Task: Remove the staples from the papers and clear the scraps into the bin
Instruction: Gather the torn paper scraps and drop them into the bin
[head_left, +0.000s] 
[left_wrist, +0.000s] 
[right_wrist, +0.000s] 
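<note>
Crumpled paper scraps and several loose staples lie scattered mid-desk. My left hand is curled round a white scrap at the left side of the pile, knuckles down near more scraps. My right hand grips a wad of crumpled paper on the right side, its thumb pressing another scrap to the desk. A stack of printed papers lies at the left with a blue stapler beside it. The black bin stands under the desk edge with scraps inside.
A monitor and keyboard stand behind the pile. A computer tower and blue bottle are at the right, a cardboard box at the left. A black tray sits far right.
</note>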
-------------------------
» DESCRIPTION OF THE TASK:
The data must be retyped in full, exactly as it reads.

» RESPONSE:
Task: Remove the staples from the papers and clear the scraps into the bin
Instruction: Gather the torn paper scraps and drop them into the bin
[head_left, +0.000s] 
[left_wrist, +0.000s] 
[right_wrist, +0.000s] 
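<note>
Crumpled paper scraps and several loose staples lie scattered mid-desk. My left hand is curled round a white scrap at the left side of the pile, knuckles down near more scraps. My right hand grips a wad of crumpled paper on the right side, its thumb pressing another scrap to the desk. A stack of printed papers lies at the left with a blue stapler beside it. The black bin stands under the desk edge with scraps inside.
A monitor and keyboard stand behind the pile. A computer tower and blue bottle are at the right, a cardboard box at the left. A black tray sits far right.
</note>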

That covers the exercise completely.